Images, Video, and Other Media

Movie S1
C. crescentus cell division in a microfluidic flow channel. Holdfast is visualized using fluorescent WGA lectin. Note that in this representative example, a holdfast structure is visible at the flagellated pole of the SW progeny before separation from its mother cell.
Movie S2
High speed imaging of a representative SW cell that fails to attach to the surface after separating from its mother in a microfluidic flow channel. Note that SW cells that initiate rotation before separating from their mother generally do not attach.
Movie S3
High speed imaging of a representative SW cell that attaches to the surface after separating from its mother in a microfluidic flow channel.

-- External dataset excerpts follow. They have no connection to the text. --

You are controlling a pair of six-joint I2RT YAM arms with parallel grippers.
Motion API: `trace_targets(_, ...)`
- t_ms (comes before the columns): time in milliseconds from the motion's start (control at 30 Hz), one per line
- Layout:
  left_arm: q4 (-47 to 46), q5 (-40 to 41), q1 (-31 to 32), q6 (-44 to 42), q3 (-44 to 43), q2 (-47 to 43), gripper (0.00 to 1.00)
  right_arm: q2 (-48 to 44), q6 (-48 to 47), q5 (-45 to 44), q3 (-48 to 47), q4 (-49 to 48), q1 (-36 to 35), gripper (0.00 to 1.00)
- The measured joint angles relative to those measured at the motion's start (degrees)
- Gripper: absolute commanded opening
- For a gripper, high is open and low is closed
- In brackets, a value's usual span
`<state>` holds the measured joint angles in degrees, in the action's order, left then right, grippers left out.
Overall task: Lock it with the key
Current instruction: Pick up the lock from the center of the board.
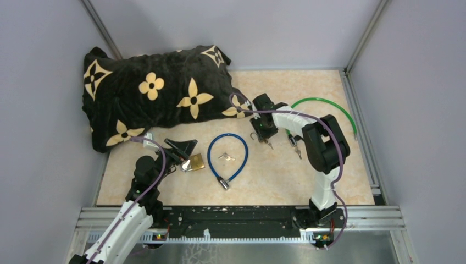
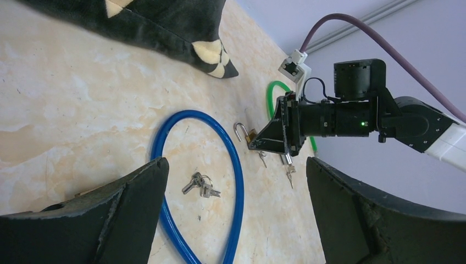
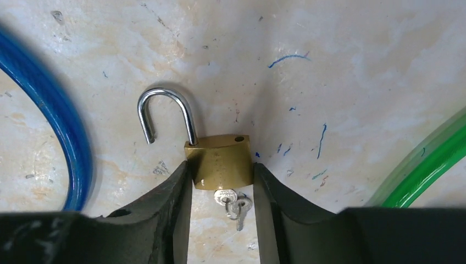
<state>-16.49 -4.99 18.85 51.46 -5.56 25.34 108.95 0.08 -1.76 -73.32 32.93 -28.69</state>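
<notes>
While its two fingers (image 3: pixel 178 220) press against the left and right sides of the brass padlock (image 3: pixel 220 160), the right gripper (image 1: pixel 264 129) stands about half closed, holding the body between them. The padlock's steel shackle (image 3: pixel 165 110) is swung open, with one leg free of the body. A small key (image 3: pixel 233 203) with a ring sticks out of the lock's bottom edge, between the fingers. Whether the padlock rests on the table (image 3: pixel 340 66) or hangs just above it cannot be told. The marbled surface around it carries small blue pen marks.

Left of the padlock curves a blue cable lock (image 1: pixel 228 157), and a loose bunch of keys (image 1: pixel 226 158) lies inside its loop. To the right lies a green cable (image 1: pixel 324 104), and more keys (image 1: pixel 297 149) lie near the right arm.

The left gripper (image 2: pixel 236 165) is spread wide with nothing between its fingers — it hovers at the table's left front, just beside a second brass-coloured lock (image 1: pixel 193 162). A black pillow with cream flowers (image 1: pixel 154 93) fills the far left corner — well apart from the held padlock.
</notes>
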Motion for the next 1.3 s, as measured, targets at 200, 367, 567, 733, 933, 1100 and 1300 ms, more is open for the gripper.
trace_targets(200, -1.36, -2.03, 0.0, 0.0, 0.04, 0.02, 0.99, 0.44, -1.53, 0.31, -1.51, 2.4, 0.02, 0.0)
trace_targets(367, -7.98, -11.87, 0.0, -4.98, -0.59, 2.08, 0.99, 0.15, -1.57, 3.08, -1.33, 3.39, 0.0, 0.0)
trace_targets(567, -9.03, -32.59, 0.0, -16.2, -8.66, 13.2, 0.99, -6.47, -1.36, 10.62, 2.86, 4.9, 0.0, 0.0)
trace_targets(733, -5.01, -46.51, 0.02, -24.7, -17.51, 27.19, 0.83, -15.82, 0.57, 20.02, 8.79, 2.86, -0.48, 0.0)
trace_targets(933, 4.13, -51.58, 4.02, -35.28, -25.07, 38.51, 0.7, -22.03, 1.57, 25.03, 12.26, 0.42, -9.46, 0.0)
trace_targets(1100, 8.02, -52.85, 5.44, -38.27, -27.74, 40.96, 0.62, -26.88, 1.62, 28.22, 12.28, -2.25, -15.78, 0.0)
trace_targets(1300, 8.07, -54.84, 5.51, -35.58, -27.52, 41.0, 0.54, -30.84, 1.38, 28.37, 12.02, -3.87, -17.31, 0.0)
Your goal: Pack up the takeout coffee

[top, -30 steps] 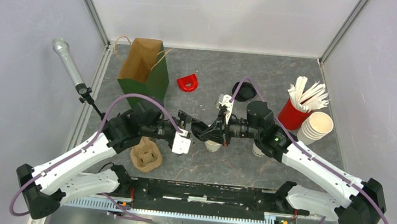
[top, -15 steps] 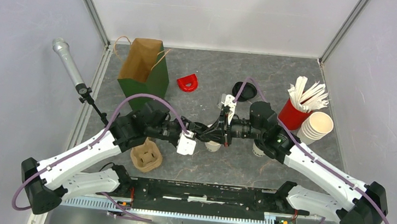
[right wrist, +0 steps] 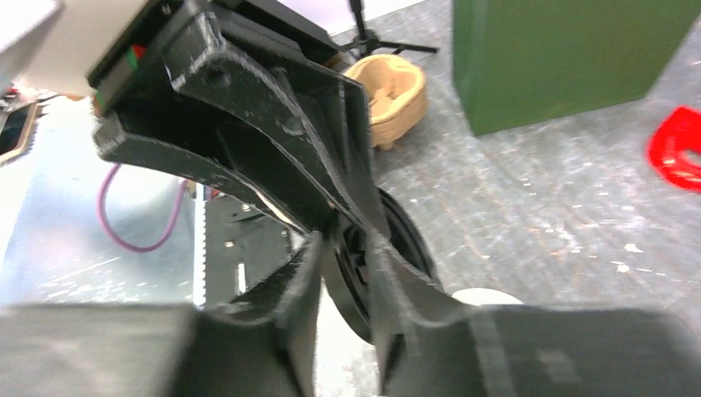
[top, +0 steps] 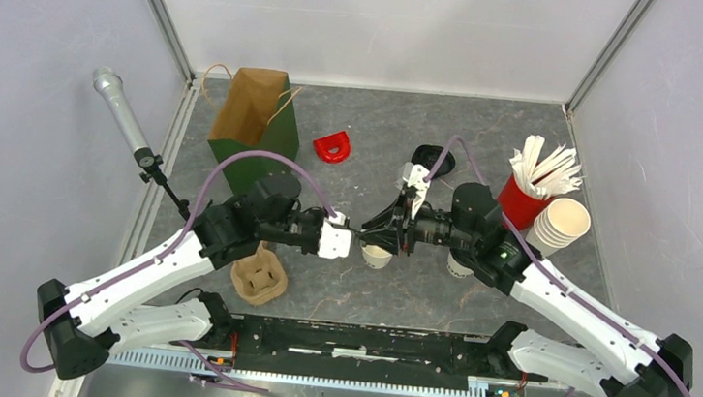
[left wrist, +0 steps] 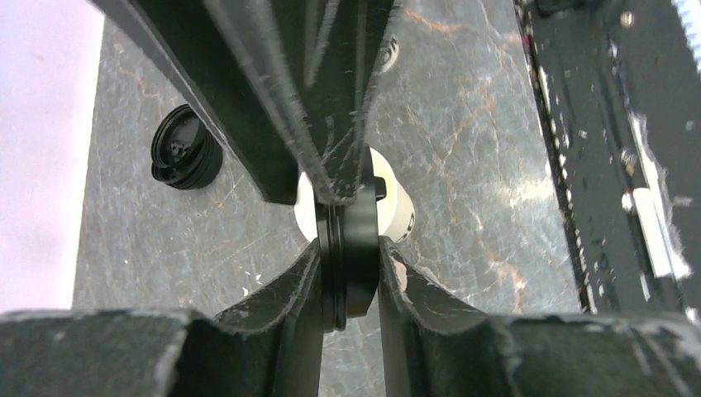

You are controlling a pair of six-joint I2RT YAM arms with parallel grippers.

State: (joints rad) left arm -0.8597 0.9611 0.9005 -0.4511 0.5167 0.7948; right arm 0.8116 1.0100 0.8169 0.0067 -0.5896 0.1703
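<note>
A round black lid (left wrist: 351, 227) stands on edge between both grippers, just above a cream takeout coffee cup (top: 376, 257) that stands with no lid on it at the table's middle. My left gripper (top: 355, 241) is shut on the lid's lower part, its fingers (left wrist: 302, 281) pressed flat on both faces. My right gripper (top: 370, 234) reaches in from the opposite side. Its jaws straddle the lid (right wrist: 405, 240) in the right wrist view, with a thin gap showing on one side. A second cream cup (top: 458, 266) is half hidden under the right arm.
Spare black lids (top: 426, 157) lie at the back centre. A green paper bag (top: 257, 131) stands open at back left, with a red object (top: 333, 146) beside it. A tan cup carrier (top: 257, 279) sits near left. A red cup of sticks (top: 520, 203) and stacked cups (top: 559, 226) stand at right.
My left gripper has slid right and closed on the lid. My right gripper's jaws have loosened on it and the right arm has drawn back slightly to the right.
</note>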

Note that SW cells that remain paralyzed before separating from their mother generally attach immediately downstream of their mother.
Movie S4
High speed imaging of a representative SW cell that attaches to the surface after separating from its mother in a microfluidic flow channel. Note that this SW cell stops rotation before separating from its mother and remains surface attached.
Movie S5
Cycles of growth and division in a microfluidic flow channel result in the formation of microcolonies from single founder cells
Movie S6
Time lapse of a dividing C. crescentus cell grown in a microfluidic flow channel that expressed a DgcB-Venus fusion. Note that DgcB localizes to the flagellated cell pole before and after cell division.